However, these efforts, while important, are isolated. They need to be more sophisticated and organized in order to draw these initiatives together and be impact. Some tactics I propose include:

  • Better education and more recruiting for students to agricultural, urban agriculture, and sustainable farming educations, as well as training on how to manage these businesses effectively. (More universities are beginning to offer urban sustainability and food science degrees, and I see this trend picking up more in the future.)
  • Increased education within elementary and middle school about nutrition and our food system (The Farm to School program being a great example of how to connect children with producing food while also teaching about nutrition.)
  • Better public relations and strategic communications campaigns that convey the benefits (health, social, longer term economic gains) of organic food, urban agriculture, and supporting local farmers–incentives drive change

There is not any one solution or method that will bring us to a sustainable system of producing our food. After all, sustainable food production is not a goal, just as sustainability is not a goal–it’s a process, which fortunately is gaining acceptance. Improving our food system is no longer an option or a would-be-nice.

We often lose sight of our common interests as humans. There are countless special interest groups, government agencies, struggling families, corporations–the list goes on–and so many conflicting opinions and politics. Most of the time I feel like I’m on the “environmentalist side”, but as the last few months have passed, I’ve come to see it shouldn’t be about sides and winning arguments, it should be about finding our similarities. Or our…

Common ground.

This is going to wrap up my study, but I will be taking my intellectual thoughts, etc over to a new home. I hope you keep checking back here for the occasional (weekly, I think) local recipe/restaurant review and I also hope you consider expanding your green horizons through my new blog over at Talking on Common Ground.

I’d also like to just say thanks to everyone, especially all the food/fitness bloggers, who have followed me and become my Twitter friends and left comments and feedback and told me they enjoy this blog because in all seriousness I never thought anyone would read it.

OK, now hop on over to the new site and I’ll catch you on the flip side.

What many environmentalists haven’t learned: economics says personal action drives change

Lester Brown, if you ever read this, it is not meant to be a personal attack. I find you to be an exceptionally influential person in the field I care so deeply about. However, I felt compelled to use what I noticed about your visit to AU to talk about an issue that I have wanted to express for a while, and that is the importance of personal responsibility and individual action and how those coincide with one’s future aspirations.

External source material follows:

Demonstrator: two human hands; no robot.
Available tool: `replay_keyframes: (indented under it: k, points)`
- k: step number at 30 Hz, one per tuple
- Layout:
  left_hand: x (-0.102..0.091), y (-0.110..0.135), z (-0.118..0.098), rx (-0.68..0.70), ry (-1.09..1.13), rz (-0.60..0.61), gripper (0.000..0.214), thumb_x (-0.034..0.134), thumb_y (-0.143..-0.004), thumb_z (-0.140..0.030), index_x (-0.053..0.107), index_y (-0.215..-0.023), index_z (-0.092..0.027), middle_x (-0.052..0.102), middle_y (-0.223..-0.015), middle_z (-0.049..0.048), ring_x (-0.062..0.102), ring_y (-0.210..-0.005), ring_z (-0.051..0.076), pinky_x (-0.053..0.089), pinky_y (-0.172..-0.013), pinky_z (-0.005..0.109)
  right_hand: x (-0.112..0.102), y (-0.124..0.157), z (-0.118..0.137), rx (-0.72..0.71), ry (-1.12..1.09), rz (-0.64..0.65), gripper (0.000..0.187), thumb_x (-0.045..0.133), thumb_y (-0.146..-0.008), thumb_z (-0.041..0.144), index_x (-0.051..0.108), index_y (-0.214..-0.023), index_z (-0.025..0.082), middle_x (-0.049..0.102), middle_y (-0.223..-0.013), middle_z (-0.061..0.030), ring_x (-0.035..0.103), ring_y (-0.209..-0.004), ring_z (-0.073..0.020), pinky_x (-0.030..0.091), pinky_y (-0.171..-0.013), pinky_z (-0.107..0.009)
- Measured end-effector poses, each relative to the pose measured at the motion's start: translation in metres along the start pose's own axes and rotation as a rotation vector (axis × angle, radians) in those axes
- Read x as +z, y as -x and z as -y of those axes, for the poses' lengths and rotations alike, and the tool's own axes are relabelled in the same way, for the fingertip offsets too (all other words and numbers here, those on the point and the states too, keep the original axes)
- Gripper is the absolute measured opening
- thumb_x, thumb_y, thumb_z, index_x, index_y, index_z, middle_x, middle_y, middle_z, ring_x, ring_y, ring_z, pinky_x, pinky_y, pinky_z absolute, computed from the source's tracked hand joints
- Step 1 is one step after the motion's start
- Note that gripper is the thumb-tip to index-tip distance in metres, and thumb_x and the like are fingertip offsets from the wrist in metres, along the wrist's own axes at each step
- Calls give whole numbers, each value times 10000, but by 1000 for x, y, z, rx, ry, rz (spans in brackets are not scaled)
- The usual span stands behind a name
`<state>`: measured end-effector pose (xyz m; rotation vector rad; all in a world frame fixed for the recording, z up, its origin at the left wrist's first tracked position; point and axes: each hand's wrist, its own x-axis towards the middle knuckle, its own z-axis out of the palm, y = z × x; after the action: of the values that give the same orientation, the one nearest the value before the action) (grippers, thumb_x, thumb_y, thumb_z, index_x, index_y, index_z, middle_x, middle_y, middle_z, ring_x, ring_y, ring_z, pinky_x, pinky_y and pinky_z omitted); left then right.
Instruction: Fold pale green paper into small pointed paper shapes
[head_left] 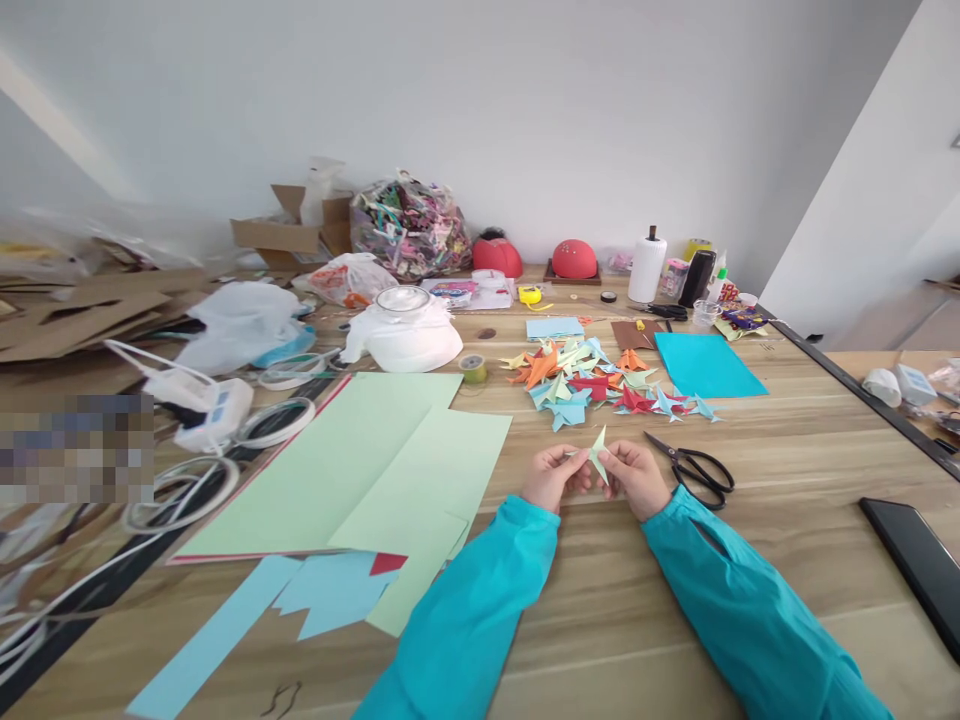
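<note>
Both my hands meet over the wooden table (787, 500), pinching one small pale green folded paper piece (598, 452) between them. My left hand (553, 476) grips its left side with closed fingers. My right hand (637, 476) pinches the right side, its pointed tip standing up between the thumbs. Just beyond lies a pile of several folded paper shapes (600, 385) in orange, red, blue and green. Teal sleeves cover both forearms.
Black scissors (694, 465) lie right of my right hand. Large pale green sheets (360, 470) and blue offcuts (322, 595) lie on the left, a turquoise sheet (705, 365) behind. A dark phone (919, 565) sits far right. Tape rolls, bags, cardboard and a white bowl (405, 335) crowd the left and back.
</note>
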<state>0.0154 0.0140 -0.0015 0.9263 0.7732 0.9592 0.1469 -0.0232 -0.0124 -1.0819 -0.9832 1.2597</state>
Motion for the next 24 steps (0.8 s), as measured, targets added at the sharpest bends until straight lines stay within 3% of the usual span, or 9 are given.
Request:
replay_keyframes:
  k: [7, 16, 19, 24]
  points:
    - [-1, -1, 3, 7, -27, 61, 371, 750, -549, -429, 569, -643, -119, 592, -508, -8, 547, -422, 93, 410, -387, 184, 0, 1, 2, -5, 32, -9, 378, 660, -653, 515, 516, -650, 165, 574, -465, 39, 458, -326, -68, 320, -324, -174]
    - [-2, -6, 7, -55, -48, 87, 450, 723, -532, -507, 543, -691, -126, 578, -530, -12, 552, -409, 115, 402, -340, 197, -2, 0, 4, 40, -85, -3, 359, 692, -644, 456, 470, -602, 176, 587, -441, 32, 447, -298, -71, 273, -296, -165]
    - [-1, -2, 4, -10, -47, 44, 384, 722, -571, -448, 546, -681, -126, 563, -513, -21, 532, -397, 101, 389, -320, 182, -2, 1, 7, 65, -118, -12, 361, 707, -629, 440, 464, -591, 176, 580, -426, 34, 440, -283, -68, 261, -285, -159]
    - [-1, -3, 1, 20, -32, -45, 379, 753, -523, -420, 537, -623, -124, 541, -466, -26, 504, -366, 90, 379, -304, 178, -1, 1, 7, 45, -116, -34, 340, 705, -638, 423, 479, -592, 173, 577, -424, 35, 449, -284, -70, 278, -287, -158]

I wrote this blog entry a couple weeks ago

…but never posted it because I wanted to cool down and look back on what I wrote a little later to see if I was just fired up or if I was maybe on to something.

And I think I was on to something.

The purpose of the following entry is not to bash the Baby Boomer generation, although it does hint at that in places. It is not to say, “Hey! You got us into this mess! You help us figure it out!” Far from this, it is meant to serve as a way to empower members of my generation, it is meant to help us understand that we each, in our own lives, hold more power than any corporation and any politician does. We have a wallet, we have knowledge, we have the freedom to use both as we wish. But most important of all, and forgive me for sounding trite, but we have each other.

As Barbara Kingsolver said in her commencement address to Duke in 2008, during what I consider the greatest piece of advice that someone could give our generation:

“You can be as earnest and ridiculous as you need to be, if you don’t attempt it in isolation. The ridiculously earnest are known to travel in groups. And they are known to change the world.”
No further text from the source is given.